▶ WORK INSTRUCTION:
Leaving every picture out, please return exactly the lines from the top of the material below through the line with "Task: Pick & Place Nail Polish", both included.

※ ※ ※

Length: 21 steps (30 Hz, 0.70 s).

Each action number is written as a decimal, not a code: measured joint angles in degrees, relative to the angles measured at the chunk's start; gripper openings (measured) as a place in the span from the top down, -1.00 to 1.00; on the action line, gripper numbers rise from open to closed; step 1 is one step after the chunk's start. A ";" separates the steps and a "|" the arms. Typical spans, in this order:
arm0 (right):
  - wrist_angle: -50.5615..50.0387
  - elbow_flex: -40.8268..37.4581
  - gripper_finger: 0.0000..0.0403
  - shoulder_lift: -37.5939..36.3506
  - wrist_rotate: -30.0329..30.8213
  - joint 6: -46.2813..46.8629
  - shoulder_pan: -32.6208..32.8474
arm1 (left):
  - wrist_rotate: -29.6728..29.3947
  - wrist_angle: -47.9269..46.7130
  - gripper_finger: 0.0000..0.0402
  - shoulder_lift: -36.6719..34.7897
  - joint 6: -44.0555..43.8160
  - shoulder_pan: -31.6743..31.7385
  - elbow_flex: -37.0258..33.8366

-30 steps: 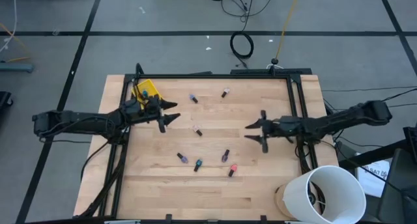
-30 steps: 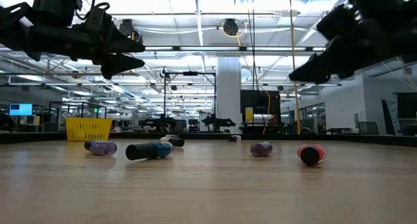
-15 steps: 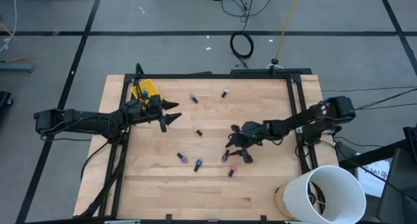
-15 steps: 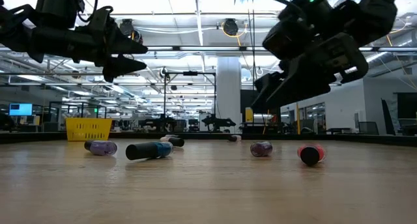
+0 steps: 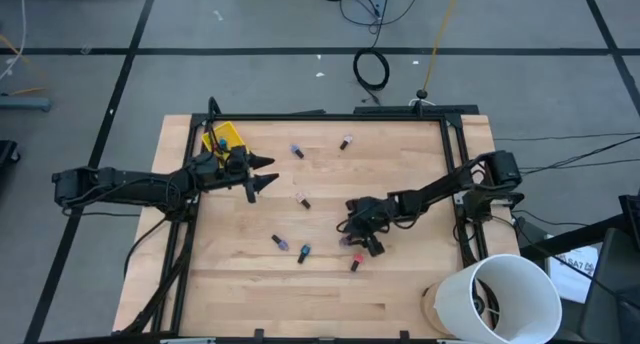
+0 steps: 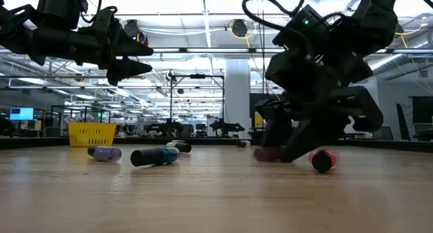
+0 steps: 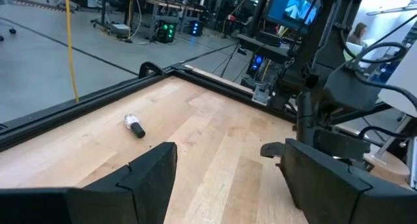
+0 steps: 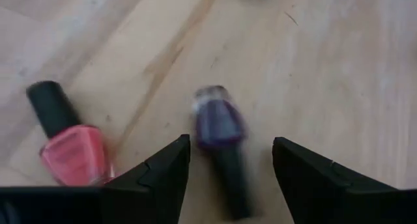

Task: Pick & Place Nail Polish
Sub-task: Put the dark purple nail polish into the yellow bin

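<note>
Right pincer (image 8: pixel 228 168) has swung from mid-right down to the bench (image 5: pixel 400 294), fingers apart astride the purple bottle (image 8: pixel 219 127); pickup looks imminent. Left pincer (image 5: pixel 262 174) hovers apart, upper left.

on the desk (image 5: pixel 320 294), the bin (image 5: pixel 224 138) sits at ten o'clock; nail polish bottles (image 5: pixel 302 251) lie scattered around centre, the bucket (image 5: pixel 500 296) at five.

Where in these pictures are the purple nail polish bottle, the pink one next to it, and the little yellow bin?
purple bottle (image 8: pixel 218 126): right wrist view, on its glass body.
pink bottle (image 8: pixel 73 154): right wrist view, on its glass body.
yellow bin (image 6: pixel 90 133): low view, on its front wall.
</note>
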 joint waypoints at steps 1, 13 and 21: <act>-0.09 0.00 -0.04 -0.09 1.57 -0.40 0.05 | 0.00 -0.03 -0.35 0.00 -0.02 0.00 0.00; -3.79 0.07 0.08 -0.17 4.25 -0.53 -0.04 | 0.07 -0.17 -0.37 0.00 0.02 0.04 0.00; -7.18 0.00 0.10 -2.40 5.14 -0.20 -0.07 | 0.21 -0.52 -0.37 0.00 -0.02 0.02 0.00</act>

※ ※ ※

▶ SOLUTION FOR THIS EXERCISE:
Length: 21 steps (30 Hz, 0.70 s).

Each action number is written as a decimal, not a code: measured joint angles in degrees, relative to the angles measured at the chunk's start; gripper openings (measured) as a place in the span from the top down, -1.00 to 1.00; on the action line, gripper numbers rise from open to closed; step 1 is one step after the chunk's start. A ";" separates the steps and a "|" the arms. Typical spans, in this order:
arm0 (right):
  - wrist_angle: -50.5615..50.0387
  - elbow_flex: -40.8268..37.4581
  - gripper_finger: 0.0000..0.0403
  - shoulder_lift: -37.5939..36.3506
  - wrist_rotate: -30.0329..30.8213
  - joint 6: -46.2813..46.8629
  - shoulder_pan: -32.6208..32.8474
arm1 (left):
  - wrist_rotate: -29.6728..29.3947
  - wrist_angle: -47.9269..46.7130
  - gripper_finger: 0.0000..0.0402
  - shoulder_lift: -36.6719..34.7897
  - joint 6: -44.0555..43.8160
  - shoulder_pan: -31.6743..31.7385
  - elbow_flex: -37.0258..33.8366

-30 steps: 
-30 steps: 
-15 steps: 
-15 steps: 
+0 steps: 
+0 steps: 
+0 steps: 
+0 steps: 

Task: Pick & Place Nail Polish

The answer is now complete.